■ **Task statement**
Output the entries exactly. Start at the first line, finish with the line containing "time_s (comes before", and omit the pictures.

■ **Excerpted data**

____________________

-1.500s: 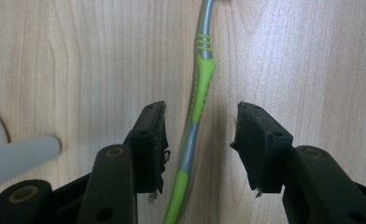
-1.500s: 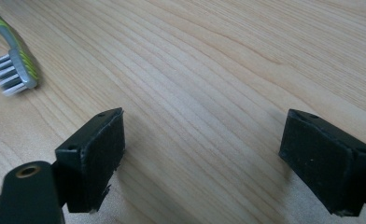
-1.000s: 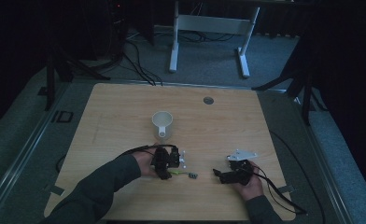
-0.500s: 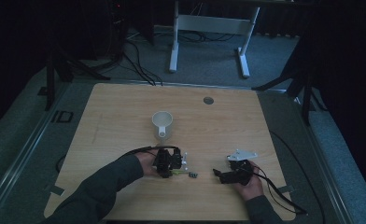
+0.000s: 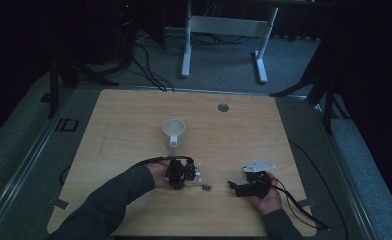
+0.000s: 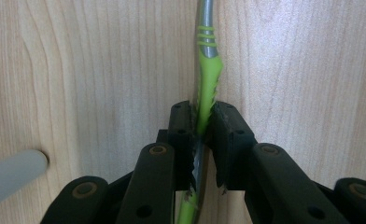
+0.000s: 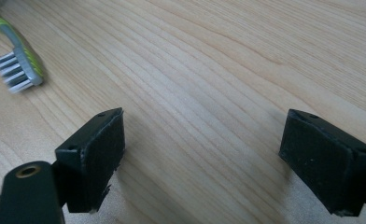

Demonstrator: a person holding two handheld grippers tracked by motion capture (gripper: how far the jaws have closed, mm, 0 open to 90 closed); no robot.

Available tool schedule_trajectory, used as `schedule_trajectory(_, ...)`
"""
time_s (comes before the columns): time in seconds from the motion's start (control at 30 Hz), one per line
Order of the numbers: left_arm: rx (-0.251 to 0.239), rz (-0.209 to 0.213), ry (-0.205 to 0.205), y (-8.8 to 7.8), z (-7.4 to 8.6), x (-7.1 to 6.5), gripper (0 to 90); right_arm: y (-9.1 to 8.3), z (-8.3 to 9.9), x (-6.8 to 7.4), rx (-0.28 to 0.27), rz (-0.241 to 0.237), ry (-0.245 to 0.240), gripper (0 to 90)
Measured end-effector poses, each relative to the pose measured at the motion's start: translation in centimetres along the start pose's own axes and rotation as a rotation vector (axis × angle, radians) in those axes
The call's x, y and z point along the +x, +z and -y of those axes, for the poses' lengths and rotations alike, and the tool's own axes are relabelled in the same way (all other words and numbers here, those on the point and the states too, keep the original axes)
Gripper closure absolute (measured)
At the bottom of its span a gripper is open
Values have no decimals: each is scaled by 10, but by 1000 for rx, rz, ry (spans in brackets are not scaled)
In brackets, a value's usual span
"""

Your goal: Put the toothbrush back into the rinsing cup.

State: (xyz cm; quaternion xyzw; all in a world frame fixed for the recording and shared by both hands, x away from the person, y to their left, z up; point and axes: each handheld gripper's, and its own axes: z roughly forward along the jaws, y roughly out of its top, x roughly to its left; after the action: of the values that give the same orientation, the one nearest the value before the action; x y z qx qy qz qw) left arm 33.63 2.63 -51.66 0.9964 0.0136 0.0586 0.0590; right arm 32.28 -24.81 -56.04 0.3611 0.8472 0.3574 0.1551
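Left hand-held gripper [image 6: 200, 135] has just been closing its jaws, and they now clamp the green handle of a toothbrush [image 6: 205, 88] between the pads, with the toothbrush lying flat on the wooden worktop [image 5: 134, 125]. Seen from above, this hand-held gripper [image 5: 181, 173] sits just in front of the white cup [image 5: 174, 132], on the person's side of it, and the bristle end of the toothbrush [image 5: 204, 186] pokes out to the cup's near right. In the left gripper view the cup's pale handle [image 6: 13, 175] shows at the edge, near the jaws but apart from them. Right hand-held gripper [image 7: 218, 158] stands with its jaws wide apart and nothing between them, low over the bare wood; it [image 5: 234, 186] rests well to the right of the cup, pointed toward the toothbrush head [image 7: 20, 70], which lies near it without touching.
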Motion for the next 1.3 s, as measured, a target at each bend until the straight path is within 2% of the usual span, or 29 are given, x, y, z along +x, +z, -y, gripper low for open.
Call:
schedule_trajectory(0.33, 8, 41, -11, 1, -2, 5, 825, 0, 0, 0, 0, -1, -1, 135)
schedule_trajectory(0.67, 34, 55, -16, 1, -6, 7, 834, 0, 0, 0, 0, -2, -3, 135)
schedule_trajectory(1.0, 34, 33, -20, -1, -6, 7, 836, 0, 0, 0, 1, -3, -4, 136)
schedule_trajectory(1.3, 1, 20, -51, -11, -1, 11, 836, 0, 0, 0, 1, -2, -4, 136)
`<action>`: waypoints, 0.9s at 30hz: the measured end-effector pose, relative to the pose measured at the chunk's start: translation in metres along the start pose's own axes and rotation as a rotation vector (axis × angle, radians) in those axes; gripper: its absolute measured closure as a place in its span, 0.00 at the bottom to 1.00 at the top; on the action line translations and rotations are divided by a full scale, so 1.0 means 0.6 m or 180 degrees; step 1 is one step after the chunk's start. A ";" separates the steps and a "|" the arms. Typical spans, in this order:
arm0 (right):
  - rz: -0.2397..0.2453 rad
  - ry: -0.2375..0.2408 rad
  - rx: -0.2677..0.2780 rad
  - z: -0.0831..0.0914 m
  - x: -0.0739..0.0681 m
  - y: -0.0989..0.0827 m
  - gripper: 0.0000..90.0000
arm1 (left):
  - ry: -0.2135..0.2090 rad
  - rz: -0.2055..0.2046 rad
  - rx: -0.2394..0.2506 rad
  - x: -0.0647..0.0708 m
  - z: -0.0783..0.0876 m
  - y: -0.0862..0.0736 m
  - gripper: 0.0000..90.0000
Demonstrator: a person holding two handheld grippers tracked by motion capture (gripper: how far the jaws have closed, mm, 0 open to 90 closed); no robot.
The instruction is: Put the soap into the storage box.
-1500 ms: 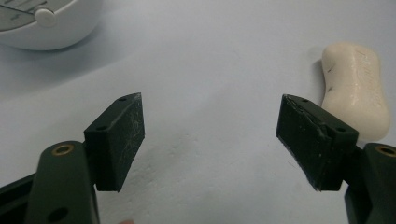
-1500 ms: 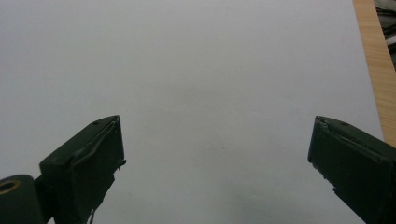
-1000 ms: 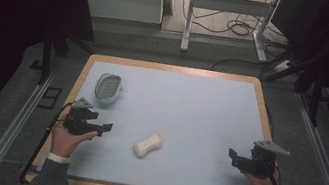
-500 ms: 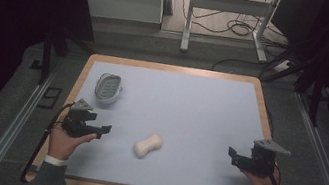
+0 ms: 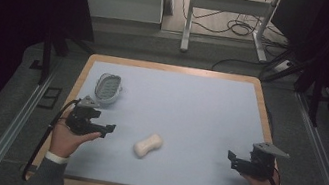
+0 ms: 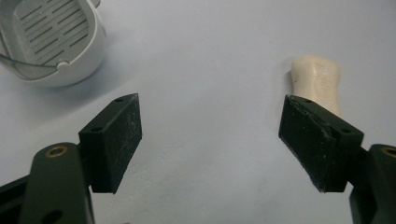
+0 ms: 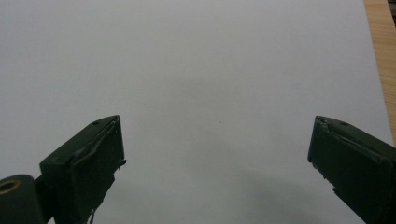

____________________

■ **Response below**
-1.500s: 
-1.500s: 
-1.000s: 
-0.500s: 
+0.000s: 
+0.000s: 
+0.000s: 

Demonstrator: a person holding two handheld grippers tracked by motion capture (gripper: how far the jaws have closed, mm, 0 open to 90 closed); no robot.

Available tool schedule_trajectory, used as `schedule_trajectory(_, ...)`
"""
time_s (comes before the columns): time in seconds from the motion's start (control at 30 Hz), one per line

What this exercise needed has been supplied.